Fault-Tolerant Quantum Error Correction Beyond Foliation
Duke University, Durham NC
Investigators
Abstract
Quantum computing promises to accelerate scientific progress by solving computational problems faster and more accurately. Scientific computing with standard computers is presently used to improve drug design, develop new electronic materials, and understand the dynamics of subatomic particles. Future quantum computers will enhance scientific computing, but current quantum computers have limited use cases due to noise in quantum systems. The noise leads to unwanted errors in the computational output and results that cannot be trusted. Quantum error correction is a method for reducing noise using feedback control. It is based on classical error correction, which is critical in our modern information society for both the long-term storage of data and for high-speed wireless communication.

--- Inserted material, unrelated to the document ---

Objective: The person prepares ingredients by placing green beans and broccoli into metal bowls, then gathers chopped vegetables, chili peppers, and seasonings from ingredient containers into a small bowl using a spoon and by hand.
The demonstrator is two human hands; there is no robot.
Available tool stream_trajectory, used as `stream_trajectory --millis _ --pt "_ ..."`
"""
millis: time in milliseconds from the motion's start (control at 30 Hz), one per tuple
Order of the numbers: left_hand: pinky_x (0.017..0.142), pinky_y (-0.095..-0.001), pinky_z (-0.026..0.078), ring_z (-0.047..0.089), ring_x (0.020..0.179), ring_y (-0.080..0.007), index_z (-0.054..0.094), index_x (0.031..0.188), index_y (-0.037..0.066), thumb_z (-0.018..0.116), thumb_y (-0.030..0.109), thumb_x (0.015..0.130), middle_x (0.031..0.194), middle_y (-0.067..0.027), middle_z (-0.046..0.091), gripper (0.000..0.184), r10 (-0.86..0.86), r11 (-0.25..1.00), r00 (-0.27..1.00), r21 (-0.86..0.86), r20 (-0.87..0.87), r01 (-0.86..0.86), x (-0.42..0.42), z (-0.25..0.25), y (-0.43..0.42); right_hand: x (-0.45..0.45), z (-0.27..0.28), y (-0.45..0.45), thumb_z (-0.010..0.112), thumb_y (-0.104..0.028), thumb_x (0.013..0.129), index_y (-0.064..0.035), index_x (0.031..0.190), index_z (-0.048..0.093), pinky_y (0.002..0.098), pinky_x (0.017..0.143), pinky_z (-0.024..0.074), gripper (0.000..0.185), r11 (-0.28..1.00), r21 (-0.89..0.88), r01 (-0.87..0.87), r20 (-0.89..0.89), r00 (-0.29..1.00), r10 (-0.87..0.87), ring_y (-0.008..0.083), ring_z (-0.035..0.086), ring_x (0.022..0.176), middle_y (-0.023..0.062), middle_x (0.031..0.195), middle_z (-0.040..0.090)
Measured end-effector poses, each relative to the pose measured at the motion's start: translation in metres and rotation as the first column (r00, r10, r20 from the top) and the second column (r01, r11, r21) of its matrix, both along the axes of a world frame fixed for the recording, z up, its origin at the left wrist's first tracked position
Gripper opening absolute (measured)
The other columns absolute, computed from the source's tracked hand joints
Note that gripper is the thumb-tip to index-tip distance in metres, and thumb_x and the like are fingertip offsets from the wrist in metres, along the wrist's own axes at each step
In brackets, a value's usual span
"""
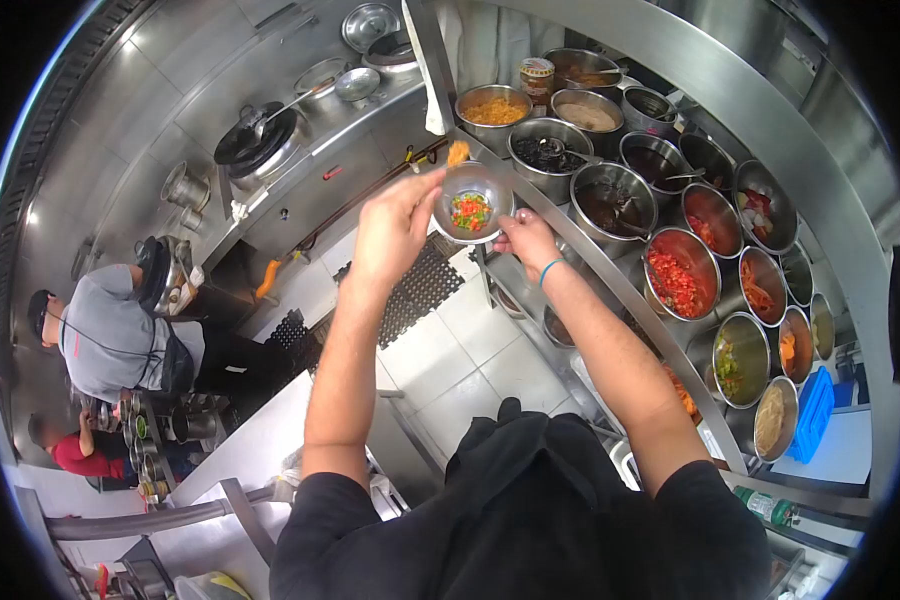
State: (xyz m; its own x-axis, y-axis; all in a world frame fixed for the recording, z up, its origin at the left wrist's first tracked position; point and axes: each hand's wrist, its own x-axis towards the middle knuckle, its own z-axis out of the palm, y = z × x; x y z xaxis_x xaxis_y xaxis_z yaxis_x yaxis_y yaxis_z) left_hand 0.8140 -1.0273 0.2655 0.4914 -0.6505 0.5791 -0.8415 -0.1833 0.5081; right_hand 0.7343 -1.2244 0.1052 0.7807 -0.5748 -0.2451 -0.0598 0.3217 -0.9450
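A small metal bowl is tilted toward me, with chopped red and green peppers in its bottom. My right hand, a blue band at its wrist, grips the bowl by its right rim. At the bowl's left side, my left hand is closed, thumb and fingers pinched together. Just past those fingertips, over the far rim, shows a clump of orange crumbly food. Whether a spoon carries it is hidden. A pan of similar orange food stands beyond the bowl.
Several metal pots line the right counter, among them chopped red pepper, dark sauce and pale paste. A blue container sits at the far right. Left, a person in grey and another in red stand near a wok.
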Motion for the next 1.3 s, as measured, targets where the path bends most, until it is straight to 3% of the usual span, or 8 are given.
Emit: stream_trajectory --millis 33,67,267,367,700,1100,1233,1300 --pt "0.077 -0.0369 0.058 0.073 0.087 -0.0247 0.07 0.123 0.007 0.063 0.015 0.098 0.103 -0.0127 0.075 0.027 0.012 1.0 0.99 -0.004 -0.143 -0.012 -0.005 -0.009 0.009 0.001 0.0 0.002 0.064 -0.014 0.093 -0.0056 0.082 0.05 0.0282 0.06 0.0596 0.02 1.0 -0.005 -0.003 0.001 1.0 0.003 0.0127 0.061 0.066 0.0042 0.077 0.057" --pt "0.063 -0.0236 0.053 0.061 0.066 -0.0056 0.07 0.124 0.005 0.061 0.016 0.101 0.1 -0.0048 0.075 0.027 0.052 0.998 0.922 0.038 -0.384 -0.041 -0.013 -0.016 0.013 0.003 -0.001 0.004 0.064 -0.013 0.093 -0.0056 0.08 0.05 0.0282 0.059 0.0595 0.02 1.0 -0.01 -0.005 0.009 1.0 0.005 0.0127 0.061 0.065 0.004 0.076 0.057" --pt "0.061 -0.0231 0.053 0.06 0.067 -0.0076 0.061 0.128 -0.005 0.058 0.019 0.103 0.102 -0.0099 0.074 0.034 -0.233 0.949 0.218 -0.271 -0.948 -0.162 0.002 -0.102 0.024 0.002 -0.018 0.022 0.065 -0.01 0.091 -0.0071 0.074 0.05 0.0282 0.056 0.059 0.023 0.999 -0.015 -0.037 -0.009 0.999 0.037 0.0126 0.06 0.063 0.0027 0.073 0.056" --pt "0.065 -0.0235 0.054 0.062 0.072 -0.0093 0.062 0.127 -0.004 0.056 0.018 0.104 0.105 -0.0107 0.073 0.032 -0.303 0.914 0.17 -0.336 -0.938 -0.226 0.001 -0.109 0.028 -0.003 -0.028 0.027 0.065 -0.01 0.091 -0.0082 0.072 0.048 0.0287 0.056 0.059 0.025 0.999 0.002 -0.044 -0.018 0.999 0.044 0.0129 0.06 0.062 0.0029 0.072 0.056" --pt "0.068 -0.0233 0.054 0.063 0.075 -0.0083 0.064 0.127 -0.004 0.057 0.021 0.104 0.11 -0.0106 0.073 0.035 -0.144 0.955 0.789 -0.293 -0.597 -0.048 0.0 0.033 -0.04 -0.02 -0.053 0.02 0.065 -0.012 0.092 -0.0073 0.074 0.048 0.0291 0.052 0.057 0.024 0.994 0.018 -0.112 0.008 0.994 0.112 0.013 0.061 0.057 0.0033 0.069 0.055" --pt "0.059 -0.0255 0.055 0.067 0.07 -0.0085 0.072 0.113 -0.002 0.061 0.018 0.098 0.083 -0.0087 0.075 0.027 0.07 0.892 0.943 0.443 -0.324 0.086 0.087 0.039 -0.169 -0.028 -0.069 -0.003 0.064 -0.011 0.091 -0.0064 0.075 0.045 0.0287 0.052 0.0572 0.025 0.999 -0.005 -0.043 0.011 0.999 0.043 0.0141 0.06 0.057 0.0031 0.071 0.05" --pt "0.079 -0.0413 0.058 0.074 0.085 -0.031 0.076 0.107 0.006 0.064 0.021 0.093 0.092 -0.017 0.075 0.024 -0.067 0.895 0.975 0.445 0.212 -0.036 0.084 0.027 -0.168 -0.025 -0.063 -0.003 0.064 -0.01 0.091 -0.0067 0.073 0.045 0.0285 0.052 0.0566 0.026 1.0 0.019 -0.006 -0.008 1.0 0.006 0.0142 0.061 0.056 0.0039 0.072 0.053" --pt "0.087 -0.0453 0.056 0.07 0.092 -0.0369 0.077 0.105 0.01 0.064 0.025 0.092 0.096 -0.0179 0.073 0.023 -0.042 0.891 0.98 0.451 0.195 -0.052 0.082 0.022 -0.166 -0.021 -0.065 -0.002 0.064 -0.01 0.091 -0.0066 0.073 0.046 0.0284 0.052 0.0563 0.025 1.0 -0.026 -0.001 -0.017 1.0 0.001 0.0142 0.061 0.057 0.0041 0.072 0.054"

Quantum error correction differs from classical error correction in that noise can arise not just in storage and communication, but in the computation itself. The goal of the project is to make quantum error correction more practical by focusing on the computational errors and how the noise is inferred from measurements. In a simple model of quantum error correction, errors only arise when qubits are idle. Syndrome measurements can then be used to infer the error without generating additional errors. Fault-tolerant quantum error correction is difficult because errors arise when qubits are idle, when gates are applied, and when they are measured. The standard approach is to measure the error syndrome multiple times and then infer the error from the syndrome history. The syndrome measurements can be viewed as being stacked on top of each other in time. This procedure can be mapped to cluster states where copies of the code are stacked or foliated in space. The research project considers fault-tolerant error correction that goes beyond the standard approach including single-shot quantum error correction, quantum data syndrome codes, and non-foliated dynamic codes including Floquet codes and cluster-state-derived codes. The project aims to develop optimized fault-tolerant circuits that reduce the cost of fault-tolerant quantum error correction. This award reflects NSF's statutory mission and has been deemed worthy of support through evaluation using the Foundation's intellectual merit and broader impacts review criteria.